Brief: Images should not appear in the copy, yet every line of the listing below must be printed exactly.

Provided material:
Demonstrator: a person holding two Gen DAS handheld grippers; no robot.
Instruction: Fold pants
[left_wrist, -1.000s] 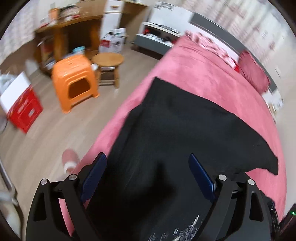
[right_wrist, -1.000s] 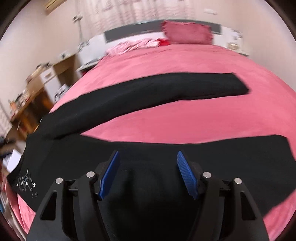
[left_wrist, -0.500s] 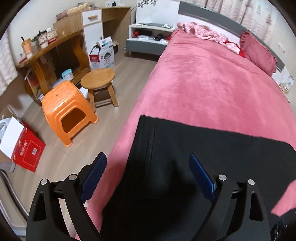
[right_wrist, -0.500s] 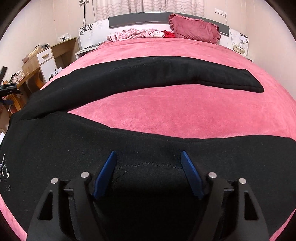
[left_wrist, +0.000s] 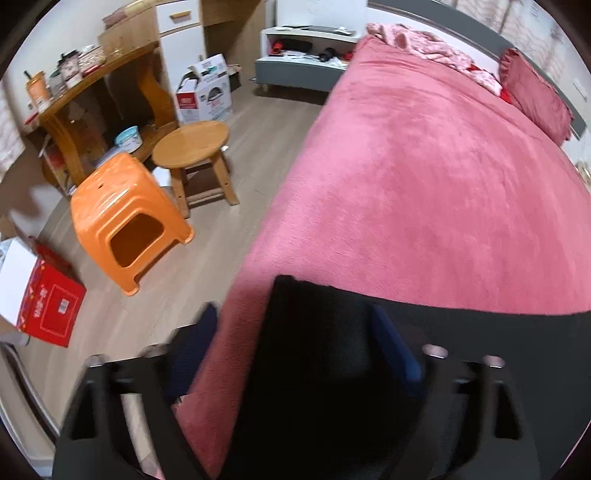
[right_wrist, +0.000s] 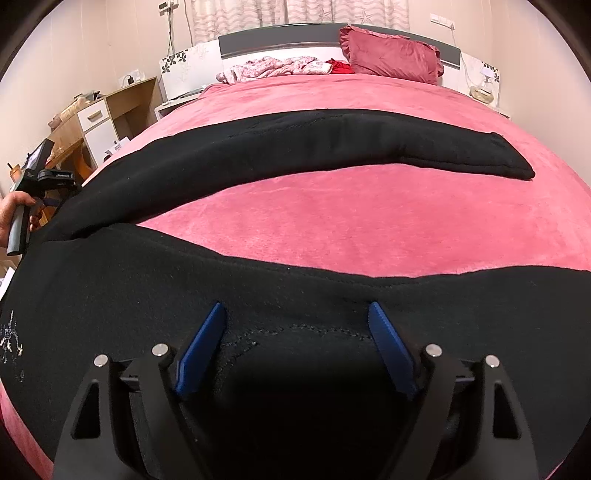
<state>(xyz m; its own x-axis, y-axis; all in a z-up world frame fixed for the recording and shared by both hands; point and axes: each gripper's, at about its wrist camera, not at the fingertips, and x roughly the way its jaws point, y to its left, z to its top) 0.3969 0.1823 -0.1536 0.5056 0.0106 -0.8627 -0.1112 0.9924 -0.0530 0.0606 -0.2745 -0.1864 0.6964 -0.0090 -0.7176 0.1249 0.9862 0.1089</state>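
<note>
Pre-grasp step: black pants (right_wrist: 258, 280) spread on pink bed (right_wrist: 369, 214), legs apart. Left claw (left_wrist: 291, 336) and right claw (right_wrist: 295, 325) both released over cloth at lower frame; next, pinch fabric

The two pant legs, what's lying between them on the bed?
Only bare pink blanket separates the far leg from the near leg, per the right wrist view.
</note>
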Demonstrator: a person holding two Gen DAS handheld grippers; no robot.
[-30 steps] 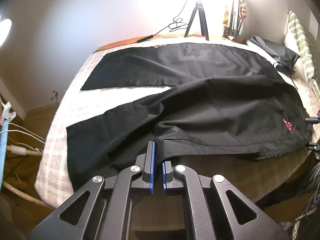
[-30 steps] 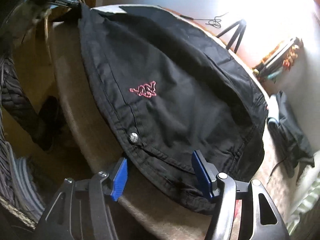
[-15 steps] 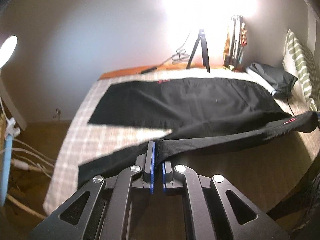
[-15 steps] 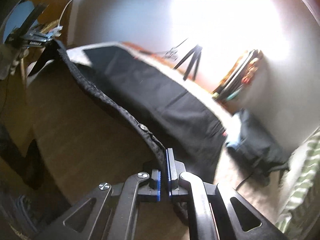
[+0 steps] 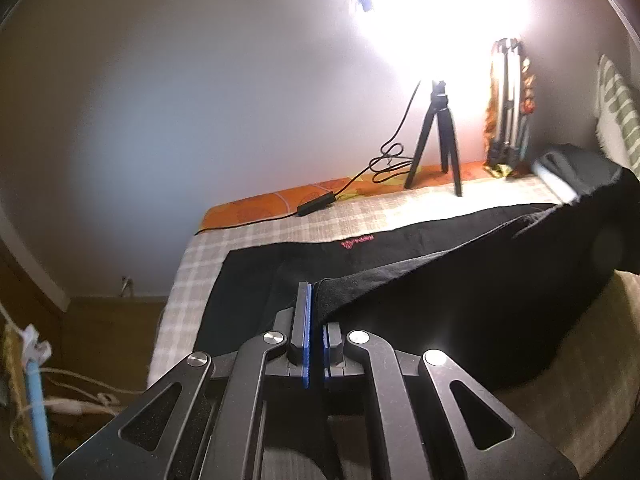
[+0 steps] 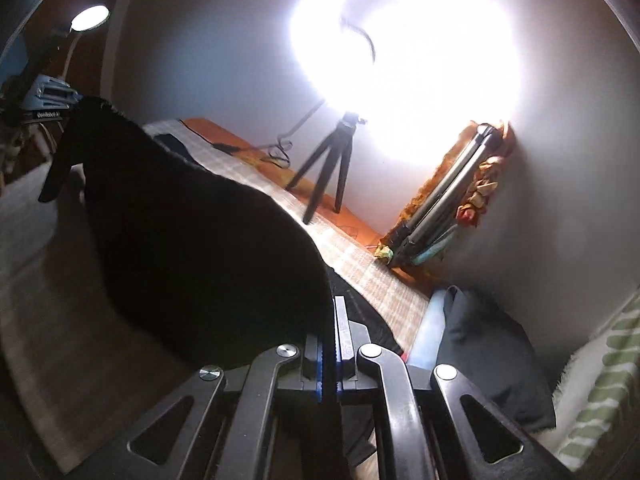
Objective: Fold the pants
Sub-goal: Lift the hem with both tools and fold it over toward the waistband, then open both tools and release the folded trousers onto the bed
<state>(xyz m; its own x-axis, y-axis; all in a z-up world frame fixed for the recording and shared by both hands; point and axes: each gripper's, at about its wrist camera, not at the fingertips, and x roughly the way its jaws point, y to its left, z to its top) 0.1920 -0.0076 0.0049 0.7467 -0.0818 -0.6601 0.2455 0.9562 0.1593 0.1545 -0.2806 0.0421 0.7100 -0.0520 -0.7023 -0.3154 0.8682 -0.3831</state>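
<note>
We hold the black pants (image 5: 460, 300) lifted over the bed (image 5: 208, 280), one leg lying flat behind; left claw (image 5: 316, 344) and right claw (image 6: 334, 344) each pinch an edge shut. We should keep the span taut, carry it over level, and lower both edges together onto the flat leg

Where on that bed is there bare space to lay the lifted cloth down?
Bare checked bedcover runs between the flat pants leg and the orange strip, and along the left edge. The far corner is crowded: tripod, cable, dark bundle.
</note>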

Your solution:
Demonstrator: a person holding two Gen DAS handheld grippers; no robot.
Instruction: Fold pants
[left_wrist, -1.000s] 
[right_wrist, -1.000s] 
[left_wrist, -0.500s] 
[right_wrist, -0.500s] 
[left_wrist, +0.000s] 
[right_wrist, +0.000s] 
<state>(xyz m; its own x-axis, y-axis; all in a z-up world frame fixed for the recording and shared by both hands; point and axes: each gripper's, at about its wrist camera, not at the fingertips, and x roughly the way its jaws point, y to its left, z to its top) 0.3969 0.1823 -0.1536 0.5056 0.0106 -0.8627 -0.1112 0.9924 -0.0530 0.0606 -0.2745 -0.1864 0.6964 -0.0090 -0.7176 0.1249 0.9862 0.1089</state>
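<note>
Pre-grasp step: black pants (right_wrist: 258, 280) spread on pink bed (right_wrist: 369, 214), legs apart. Left claw (left_wrist: 291, 336) and right claw (right_wrist: 295, 325) both released over cloth at lower frame; next, pinch fabric

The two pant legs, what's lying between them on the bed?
Only bare pink blanket separates the far leg from the near leg, per the right wrist view.
</note>
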Demonstrator: a person holding two Gen DAS handheld grippers; no robot.
[-30 steps] 
[-30 steps] 
[-15 steps] 
[-15 steps] 
[+0 steps] 
[+0 steps] 
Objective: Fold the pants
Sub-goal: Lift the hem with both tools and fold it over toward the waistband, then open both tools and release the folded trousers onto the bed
<state>(xyz m; its own x-axis, y-axis; all in a z-up world frame fixed for the recording and shared by both hands; point and axes: each gripper's, at about its wrist camera, not at the fingertips, and x roughly the way its jaws point, y to its left, z to its top) 0.1920 -0.0076 0.0049 0.7467 -0.0818 -0.6601 0.2455 0.9562 0.1593 0.1545 -0.2806 0.0421 0.7100 -0.0520 -0.7023 -0.3154 0.8682 -0.3831</state>
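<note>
We hold the black pants (image 5: 460, 300) lifted over the bed (image 5: 208, 280), one leg lying flat behind; left claw (image 5: 316, 344) and right claw (image 6: 334, 344) each pinch an edge shut. We should keep the span taut, carry it over level, and lower both edges together onto the flat leg

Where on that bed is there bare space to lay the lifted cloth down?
Bare checked bedcover runs between the flat pants leg and the orange strip, and along the left edge. The far corner is crowded: tripod, cable, dark bundle.
</note>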

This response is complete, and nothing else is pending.